(Stored dataset items)
--
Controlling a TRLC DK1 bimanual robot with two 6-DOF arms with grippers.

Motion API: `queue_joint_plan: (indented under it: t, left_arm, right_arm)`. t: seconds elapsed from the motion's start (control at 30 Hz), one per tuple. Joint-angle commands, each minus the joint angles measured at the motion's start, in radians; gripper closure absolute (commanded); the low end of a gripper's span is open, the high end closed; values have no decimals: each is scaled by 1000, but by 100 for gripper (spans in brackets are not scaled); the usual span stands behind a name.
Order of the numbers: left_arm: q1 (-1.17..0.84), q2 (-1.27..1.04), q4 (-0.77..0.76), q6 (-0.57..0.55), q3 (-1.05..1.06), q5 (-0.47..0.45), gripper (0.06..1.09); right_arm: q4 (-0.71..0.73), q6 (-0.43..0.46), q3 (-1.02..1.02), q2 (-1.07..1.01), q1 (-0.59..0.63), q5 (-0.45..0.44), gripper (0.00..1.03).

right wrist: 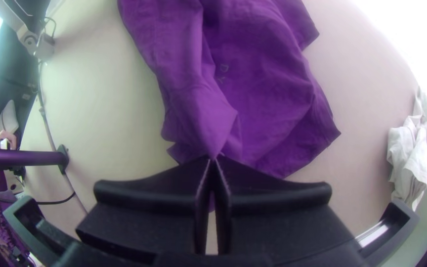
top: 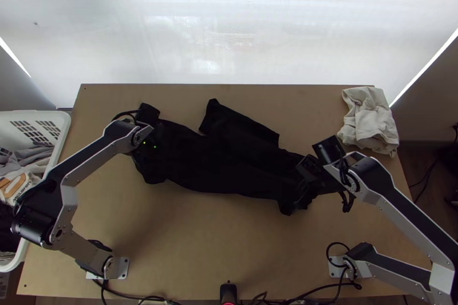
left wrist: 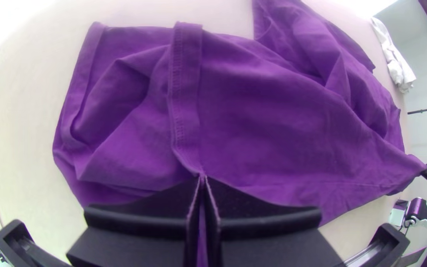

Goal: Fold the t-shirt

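My left claw [left wrist: 202, 178] and right claw [right wrist: 213, 159], fingers closed, each pinch an end of a black T-shirt [top: 229, 165] bunched mid-worktop [top: 200, 242], its long axis running between them, slanting nearer the near edge at my right. Most cloth lies toward the far edge, likely the way to fold.

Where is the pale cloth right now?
In the top view, the pale cloth lies rumpled at the far right corner of the table, beyond the t-shirt and right hand.
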State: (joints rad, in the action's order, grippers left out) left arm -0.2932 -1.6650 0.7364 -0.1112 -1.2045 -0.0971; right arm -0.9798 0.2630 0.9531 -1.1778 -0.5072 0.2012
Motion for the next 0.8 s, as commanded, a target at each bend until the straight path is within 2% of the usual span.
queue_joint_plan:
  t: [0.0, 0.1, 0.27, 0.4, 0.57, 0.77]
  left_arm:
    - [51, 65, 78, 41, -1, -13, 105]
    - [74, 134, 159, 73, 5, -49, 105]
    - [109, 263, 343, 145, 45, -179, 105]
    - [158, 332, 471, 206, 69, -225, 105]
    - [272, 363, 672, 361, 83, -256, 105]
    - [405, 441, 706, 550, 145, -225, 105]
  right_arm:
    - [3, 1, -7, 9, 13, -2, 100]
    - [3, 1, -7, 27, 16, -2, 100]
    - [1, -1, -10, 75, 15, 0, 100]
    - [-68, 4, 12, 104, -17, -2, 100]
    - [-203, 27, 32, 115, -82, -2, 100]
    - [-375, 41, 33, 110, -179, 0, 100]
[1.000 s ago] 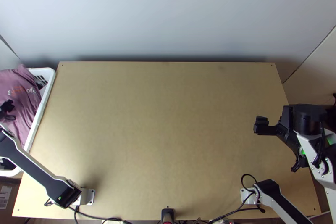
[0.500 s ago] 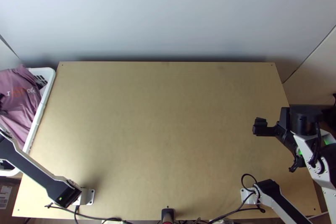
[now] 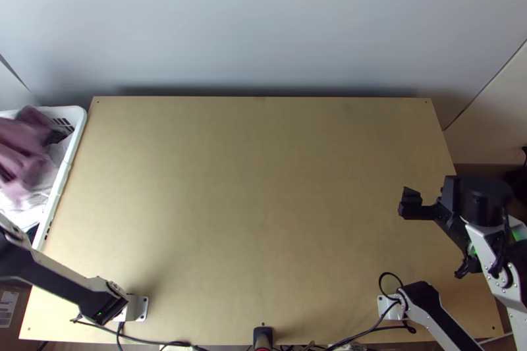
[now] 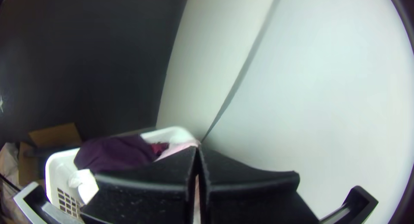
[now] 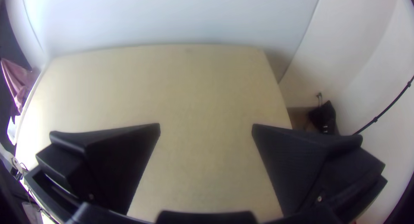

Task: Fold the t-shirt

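Left gripper: black, flat-fingered, its fingers pressed together point(image 4: 198, 149) on the mauve cloth t-shirt point(image 3: 23, 161); which part it grips I cannot tell.
T-shirt: bunched, hanging in loose folds above the basket at the table's left.
Basket: white plastic with a slotted wall point(image 3: 70, 157), holding crumpled white cloth point(image 3: 29, 211) and a dark purple cloth bundle point(image 4: 116, 153).
Table: light wood, flat point(image 3: 263, 206).
Right gripper: black, wide-fingered point(image 3: 429, 240), spread wide, nothing between its fingers, above the table's right side.
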Motion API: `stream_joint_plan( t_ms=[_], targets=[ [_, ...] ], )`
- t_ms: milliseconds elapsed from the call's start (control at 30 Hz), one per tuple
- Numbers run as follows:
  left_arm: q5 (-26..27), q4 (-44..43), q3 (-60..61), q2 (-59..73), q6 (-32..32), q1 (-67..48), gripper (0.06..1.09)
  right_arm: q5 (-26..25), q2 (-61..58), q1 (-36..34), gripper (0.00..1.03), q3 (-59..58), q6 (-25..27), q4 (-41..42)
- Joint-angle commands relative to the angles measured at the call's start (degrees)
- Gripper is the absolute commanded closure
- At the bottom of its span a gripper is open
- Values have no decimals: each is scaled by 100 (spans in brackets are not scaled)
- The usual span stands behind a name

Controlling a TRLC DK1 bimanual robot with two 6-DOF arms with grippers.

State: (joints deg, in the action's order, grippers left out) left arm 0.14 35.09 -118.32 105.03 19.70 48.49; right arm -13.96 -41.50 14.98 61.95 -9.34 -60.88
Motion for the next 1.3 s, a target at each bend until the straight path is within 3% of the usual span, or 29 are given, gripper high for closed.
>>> stream_joint_plan(
  t_ms=[0, 133, 167, 300, 433, 600, 867, 1233, 1267],
  targets=[
    [627, 42, -174, -1574, -116, -542, 105, 16, 247, 5, 4, -17, -15, 24],
    [1093, -2, -226, -2470, -239, -1368, 105, 16, 370, 5, 4, 10, -50, 24],
    [1207, 112, -218, -2980, -424, -2230, 105, 16, 493, -4, 4, 27, -120, 15],
    [1199, 657, -191, -3296, -415, -3399, 105, 16, 590, -13, 4, 98, -191, -38],
    [302, 1589, -15, -3384, -19, -5921, 105, 24, 599, -110, 4, 256, -498, -73],
    [249, 1720, 1022, -3613, 420, -7248, 105, 42, 485, -118, 4, 370, -498, -64],
    [223, 1729, 3034, -4105, 385, -9156, 105, 121, 388, -365, 4, 449, -533, -161],
    [258, 1975, 4221, -4351, 367, -11529, 104, 279, 449, -742, 4, 440, -322, -495],
    [285, 1975, 4335, -4413, 341, -11669, 100, 279, 467, -786, 4, 423, -208, -547]
  ],
)
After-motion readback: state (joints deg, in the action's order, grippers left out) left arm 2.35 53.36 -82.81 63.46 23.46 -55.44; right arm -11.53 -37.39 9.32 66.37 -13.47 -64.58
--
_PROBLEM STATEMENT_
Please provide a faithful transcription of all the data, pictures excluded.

_SOLUTION FOR THIS TASK_
Controlling a TRLC DK1 bimanual robot with two 6-DOF arms with grippers.

Motion API: `queue_joint_plan: (indented under it: t, left_arm, right_arm)`. t: seconds elapsed from the motion's start (control at 30 Hz), one per tuple. Joint-angle commands, each minus the joint angles measured at the motion's start, in radians; gripper closure absolute (commanded); the low end of a gripper's span is open, the high end closed; values have no decimals: each is scaled by 1000, but by 100 for gripper (spans in brackets are not scaled); the usual span stands behind a name.
Order of the numbers: left_arm: q1 (-1.17..0.84), q2 (-1.27..1.04), q4 (-0.77..0.76), q6 (-0.57..0.55), q3 (-1.05..1.06), q5 (-0.47..0.45), gripper (0.06..1.09); right_arm: q4 (-0.71..0.73), q6 (-0.43..0.46), q3 (-1.02..1.02), q2 (-1.07..1.01), q1 (-0.59..0.63), q5 (-0.45..0.44), gripper (0.00..1.03).

right wrist: 
top: 
left wrist: 

Goal: Fold the t-shirt

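My left claw [left wrist: 202, 178] and right claw [right wrist: 213, 159], fingers closed, each pinch an end of a black T-shirt [top: 229, 165] bunched mid-worktop [top: 200, 242], its long axis running between them, slanting nearer the near edge at my right. Most cloth lies toward the far edge, likely the way to fold.

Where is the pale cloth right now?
In the top view, the pale cloth lies rumpled at the far right corner of the table, beyond the t-shirt and right hand.
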State: (joints rad, in the action's order, grippers left out) left arm -0.2932 -1.6650 0.7364 -0.1112 -1.2045 -0.0971; right arm -0.9798 0.2630 0.9531 -1.1778 -0.5072 0.2012
Motion for the next 0.8 s, as commanded, a target at each bend until the straight path is within 2% of the usual span.
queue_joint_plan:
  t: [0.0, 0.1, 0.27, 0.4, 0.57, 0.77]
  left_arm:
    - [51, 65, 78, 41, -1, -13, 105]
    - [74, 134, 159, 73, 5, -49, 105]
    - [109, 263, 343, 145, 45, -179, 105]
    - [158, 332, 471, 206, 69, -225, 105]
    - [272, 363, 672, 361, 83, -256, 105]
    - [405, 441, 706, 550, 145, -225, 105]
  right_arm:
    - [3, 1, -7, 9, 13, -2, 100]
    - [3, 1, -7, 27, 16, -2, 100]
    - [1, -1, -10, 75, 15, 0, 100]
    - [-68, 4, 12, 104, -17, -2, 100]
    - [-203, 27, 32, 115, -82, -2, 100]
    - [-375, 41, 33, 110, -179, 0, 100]
[1.000 s ago] 
[0.500 s ago] 
[now] 
[now] 
[now] 

Task: Fold the t-shirt

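Left gripper: black, flat-fingered, its fingers pressed together point(image 4: 198, 149) on the mauve cloth t-shirt point(image 3: 23, 161); which part it grips I cannot tell.
T-shirt: bunched, hanging in loose folds above the basket at the table's left.
Basket: white plastic with a slotted wall point(image 3: 70, 157), holding crumpled white cloth point(image 3: 29, 211) and a dark purple cloth bundle point(image 4: 116, 153).
Table: light wood, flat point(image 3: 263, 206).
Right gripper: black, wide-fingered point(image 3: 429, 240), spread wide, nothing between its fingers, above the table's right side.
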Motion API: `stream_joint_plan( t_ms=[_], targets=[ [_, ...] ], )`
- t_ms: milliseconds elapsed from the call's start (control at 30 Hz), one per tuple
- Numbers run as follows:
  left_arm: q5 (-26..27), q4 (-44..43), q3 (-60..61), q2 (-59..73), q6 (-32..32), q1 (-67..48), gripper (0.06..1.09)
  right_arm: q5 (-26..25), q2 (-61..58), q1 (-36..34), gripper (0.00..1.03), q3 (-59..58), q6 (-25..27), q4 (-41..42)
- Joint-angle commands relative to the angles measured at the call's start (degrees)
- Gripper is the absolute commanded closure
- At the bottom of its span a gripper is open
- Values have no decimals: each is scaled by 100 (spans in brackets are not scaled)
- The usual span stands behind a name

Controlling a TRLC DK1 bimanual robot with two 6-DOF arms with grippers.

State: (joints deg, in the action's order, grippers left out) left arm 0.14 35.09 -118.32 105.03 19.70 48.49; right arm -13.96 -41.50 14.98 61.95 -9.34 -60.88
Motion for the next 1.3 s, a target at each bend until the straight path is within 3% of the usual span, or 29 are given, gripper high for closed.
>>> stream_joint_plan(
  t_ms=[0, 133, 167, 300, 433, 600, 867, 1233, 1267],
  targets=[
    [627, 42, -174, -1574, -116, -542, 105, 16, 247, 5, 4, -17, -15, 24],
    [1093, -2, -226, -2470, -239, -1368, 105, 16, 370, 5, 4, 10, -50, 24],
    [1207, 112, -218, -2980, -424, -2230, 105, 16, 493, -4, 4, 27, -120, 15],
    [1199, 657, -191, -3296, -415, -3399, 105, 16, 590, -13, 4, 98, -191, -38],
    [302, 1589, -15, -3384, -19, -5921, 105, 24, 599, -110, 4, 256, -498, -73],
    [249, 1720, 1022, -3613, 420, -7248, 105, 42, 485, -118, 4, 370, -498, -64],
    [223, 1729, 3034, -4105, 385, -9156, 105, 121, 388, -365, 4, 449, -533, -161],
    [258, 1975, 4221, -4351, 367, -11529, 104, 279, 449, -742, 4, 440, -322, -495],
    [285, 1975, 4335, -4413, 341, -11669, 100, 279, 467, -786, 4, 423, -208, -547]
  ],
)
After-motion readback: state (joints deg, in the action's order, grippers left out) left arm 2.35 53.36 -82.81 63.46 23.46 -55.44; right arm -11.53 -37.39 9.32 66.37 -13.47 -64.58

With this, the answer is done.